#### [EXERCISE DETAILS]
Match the word "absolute". Return each line of the data below where it appears.

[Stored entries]

*** Begin section ***

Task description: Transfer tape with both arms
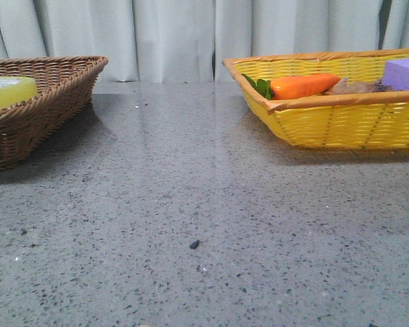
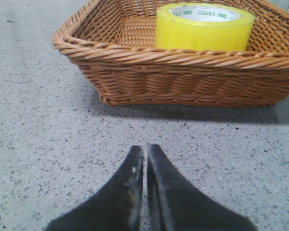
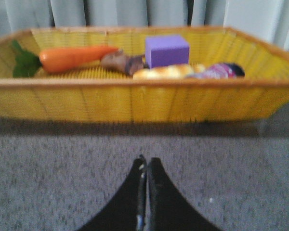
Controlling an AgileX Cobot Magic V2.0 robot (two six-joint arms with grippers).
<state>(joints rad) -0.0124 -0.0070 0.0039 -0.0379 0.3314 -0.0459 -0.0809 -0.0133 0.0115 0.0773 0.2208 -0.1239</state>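
Yellow tape [image 2: 203, 28] lies flat inside the brown wicker basket [image 2: 135, 65]. We see the left gripper [image 2: 145, 155] and right gripper [image 3: 145, 163] pinched closed, empty. We judge the roll stiff, slick-sided; grasp across its wall through the core.

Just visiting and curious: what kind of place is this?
Probably a robot test bench: a speckled grey table before a pale curtain, with tape in a brown basket and mixed props in a yellow basket.

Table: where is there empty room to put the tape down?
The table is bare between the brown basket and the yellow basket, apart from a dark crumb. The brown basket has room beside the tape. The yellow basket is crowded: carrot, purple block.
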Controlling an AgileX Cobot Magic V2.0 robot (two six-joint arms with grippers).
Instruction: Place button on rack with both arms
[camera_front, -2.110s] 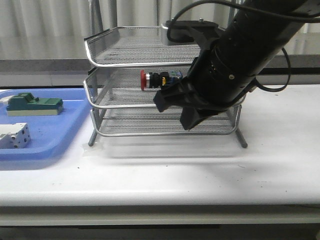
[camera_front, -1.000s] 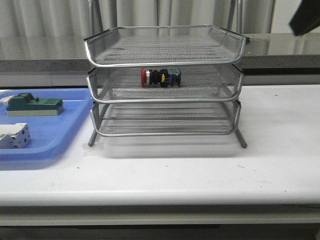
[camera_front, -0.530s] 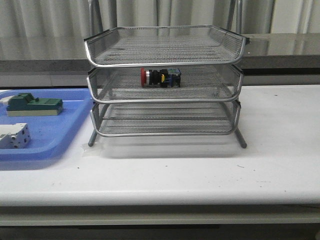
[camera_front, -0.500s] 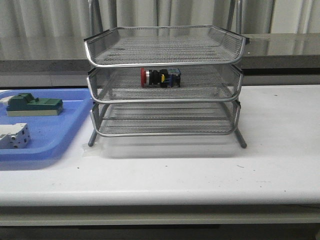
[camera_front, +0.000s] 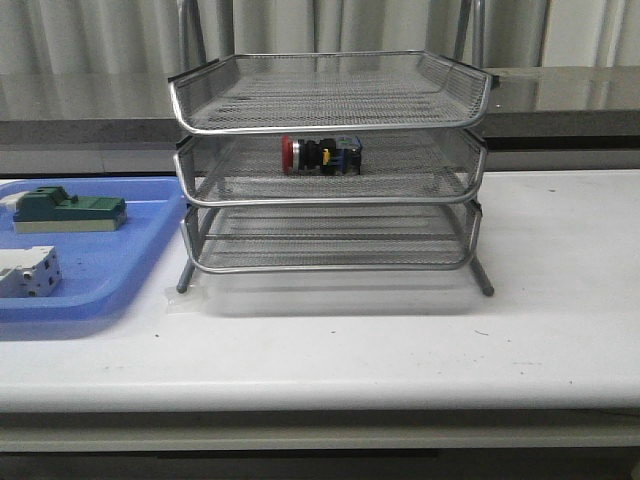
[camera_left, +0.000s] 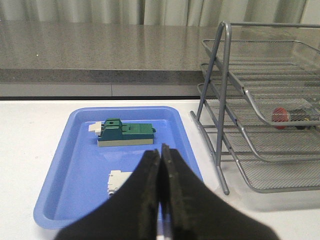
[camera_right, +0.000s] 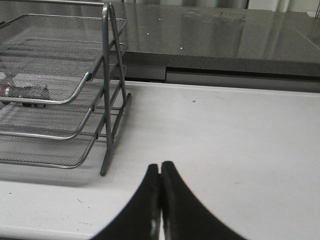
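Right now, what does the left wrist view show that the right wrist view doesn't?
Only the left wrist view shows the blue tray, with the green block and the white terminal block in it, plus the shut left gripper. Only the right wrist view shows the shut right gripper over a bare stretch of table. Both show the rack with the button lying in its middle tray.

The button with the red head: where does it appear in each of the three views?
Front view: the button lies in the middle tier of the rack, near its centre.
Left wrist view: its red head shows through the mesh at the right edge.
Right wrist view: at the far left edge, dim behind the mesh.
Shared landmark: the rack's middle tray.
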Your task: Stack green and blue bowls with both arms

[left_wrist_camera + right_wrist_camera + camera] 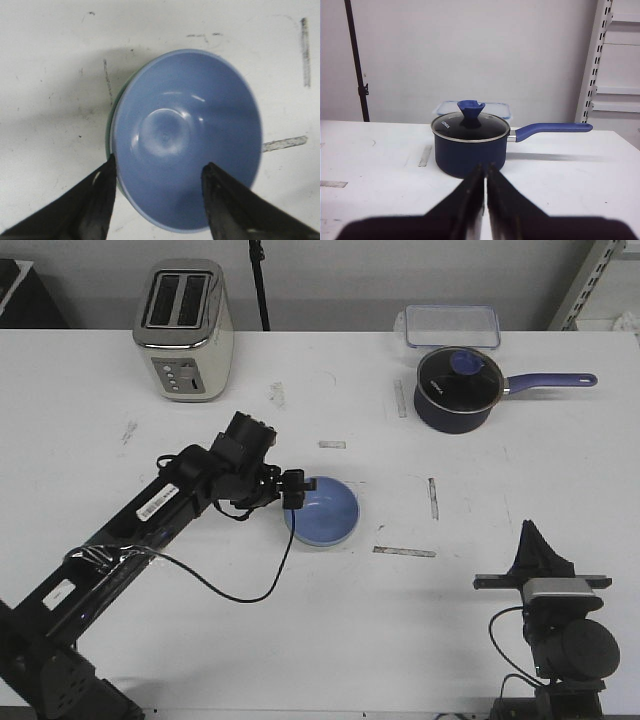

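The light blue bowl (324, 510) (187, 137) sits nested inside the mint green bowl (110, 131) at the middle of the table; only a thin green edge shows beside the blue rim. My left gripper (297, 490) (157, 166) is open at the bowls' left rim. One finger (97, 192) stands just outside the rim and the other (225, 200) is over the blue bowl's inside. At the front right, my right gripper (529, 530) (486, 167) is shut on nothing, well away from the bowls.
A dark navy saucepan (458, 388) (470, 142) with a lid and long handle stands at the back right. Behind it is a clear lidded box (452, 325). A toaster (184, 328) is at the back left. Tape strips (405, 551) mark the table.
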Controlling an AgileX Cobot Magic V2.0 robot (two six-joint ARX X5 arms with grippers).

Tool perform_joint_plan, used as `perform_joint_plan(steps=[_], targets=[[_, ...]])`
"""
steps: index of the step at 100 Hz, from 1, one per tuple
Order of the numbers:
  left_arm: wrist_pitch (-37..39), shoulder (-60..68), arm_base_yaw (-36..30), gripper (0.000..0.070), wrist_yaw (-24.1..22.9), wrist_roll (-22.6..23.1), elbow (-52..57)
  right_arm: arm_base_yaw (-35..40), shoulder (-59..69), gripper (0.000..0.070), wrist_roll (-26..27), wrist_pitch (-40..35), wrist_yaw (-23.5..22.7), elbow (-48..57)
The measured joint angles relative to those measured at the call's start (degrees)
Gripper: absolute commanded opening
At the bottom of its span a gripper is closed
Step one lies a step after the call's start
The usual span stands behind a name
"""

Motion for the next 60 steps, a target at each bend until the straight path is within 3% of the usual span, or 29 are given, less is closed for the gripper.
perform_joint_plan(steps=[24,43,54,60], targets=[[13.2,-8.3,2.1,0.0306,0.0,3.6,-9.3,0.0,0.0,0.0006,0.0,0.0,0.0,0.0],[28.1,-18.3,4.0,0.0071,0.0,9.8,-23.3,0.0,0.0,0.0006,0.0,0.0,0.0,0.0],[36.7,-25.0,6.2,0.0059,0.0,13.7,-31.4,0.0,0.0,0.0006,0.0,0.0,0.0,0.0],[41.0,-28.2,7.8,0.0018,-0.1,15.7,-35.4,0.0,0.0,0.0006,0.0,0.0,0.0,0.0]])
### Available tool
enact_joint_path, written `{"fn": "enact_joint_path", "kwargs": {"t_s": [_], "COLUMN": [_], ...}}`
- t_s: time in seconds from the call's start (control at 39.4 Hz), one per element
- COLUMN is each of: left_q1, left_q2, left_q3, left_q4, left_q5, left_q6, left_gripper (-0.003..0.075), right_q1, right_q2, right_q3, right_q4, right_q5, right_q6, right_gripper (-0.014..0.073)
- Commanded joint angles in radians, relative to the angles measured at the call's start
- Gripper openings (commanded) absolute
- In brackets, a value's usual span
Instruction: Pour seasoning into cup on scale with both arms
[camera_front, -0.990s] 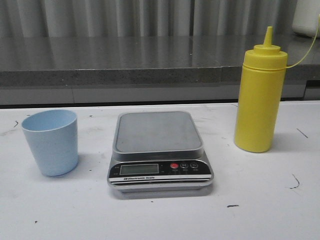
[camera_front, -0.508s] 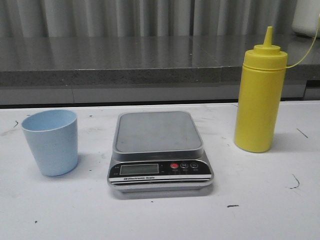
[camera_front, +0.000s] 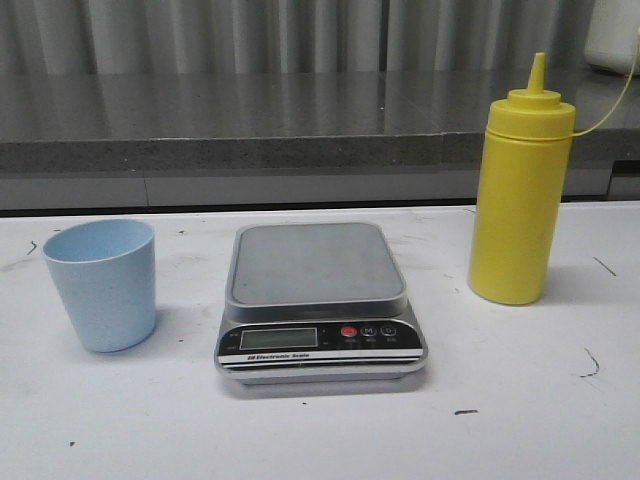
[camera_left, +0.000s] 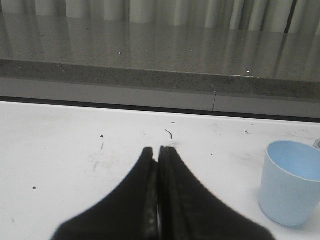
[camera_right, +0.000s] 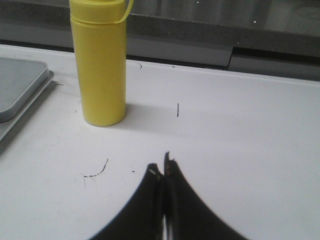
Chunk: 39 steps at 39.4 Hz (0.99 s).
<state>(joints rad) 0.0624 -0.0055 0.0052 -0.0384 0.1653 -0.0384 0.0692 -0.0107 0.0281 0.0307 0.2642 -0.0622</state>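
The light blue cup (camera_front: 102, 285) stands upright on the white table, left of the scale (camera_front: 318, 300), whose square platform is bare. The yellow seasoning bottle (camera_front: 521, 185) stands upright right of the scale, cap on. Neither gripper shows in the front view. In the left wrist view my left gripper (camera_left: 157, 150) is shut and empty over bare table, with the cup (camera_left: 291, 182) apart from it at the frame's right edge. In the right wrist view my right gripper (camera_right: 161, 165) is shut and empty, with the bottle (camera_right: 99, 62) standing farther off and the scale's corner (camera_right: 20, 90) beside it.
A grey stone ledge (camera_front: 250, 130) runs along the back of the white table (camera_front: 520, 400). A white object (camera_front: 612, 35) stands on the ledge at the far right. Small black marks dot the tabletop.
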Motion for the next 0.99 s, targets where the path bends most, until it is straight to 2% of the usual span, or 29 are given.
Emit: {"fn": "enact_joint_path", "kwargs": {"t_s": [0.0,0.23,0.41,0.48,0.56,0.63,0.76,0.84,0.91,0.96], "left_q1": [0.0,0.0,0.0,0.0,0.0,0.0,0.0,0.0,0.0,0.0], "left_q2": [-0.016,-0.016,-0.016,-0.016,-0.016,-0.012,0.028,0.09,0.2,0.255], "left_q3": [0.024,0.024,0.022,0.016,-0.023,-0.096,-0.232,-0.314,-0.397,-0.427], "left_q4": [-0.005,-0.005,-0.005,-0.005,-0.005,-0.005,-0.005,-0.005,-0.005,-0.005], "left_q5": [-0.092,-0.131,-0.26,-0.362,-0.398,-0.354,-0.237,-0.141,0.015,0.056], "left_q6": [-0.005,-0.005,-0.005,-0.005,-0.005,-0.005,-0.005,-0.005,-0.003,-0.003], "left_gripper": [-0.002,-0.002,-0.002,-0.002,-0.002,-0.002,-0.002,-0.002,-0.002,-0.002], "right_q1": [-0.006,-0.006,-0.006,-0.006,-0.006,-0.006,-0.006,-0.006,-0.006,-0.006], "right_q2": [-0.011,-0.011,-0.011,-0.011,-0.011,-0.009,0.036,0.105,0.237,0.305], "right_q3": [-0.007,-0.007,-0.011,-0.034,-0.074,-0.139,-0.295,-0.382,-0.485,-0.525], "right_q4": [0.0,0.002,0.006,0.006,0.008,0.026,0.042,0.042,0.042,0.05], "right_q5": [-0.087,-0.144,-0.306,-0.333,-0.321,-0.28,-0.119,-0.037,0.044,0.073], "right_q6": [0.001,0.001,0.001,0.002,0.002,0.015,0.02,0.02,0.02,0.02], "right_gripper": [-0.0061,-0.0061,-0.0061,-0.0061,-0.0061,-0.0061,-0.0061,-0.0061,-0.0061,-0.0061]}}
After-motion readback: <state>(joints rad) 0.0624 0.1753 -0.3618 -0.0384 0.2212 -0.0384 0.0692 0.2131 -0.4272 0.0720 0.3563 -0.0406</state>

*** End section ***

#### [ANSWER FOR THE TASK]
Gripper: absolute commanded opening
- Gripper openings (commanded) absolute

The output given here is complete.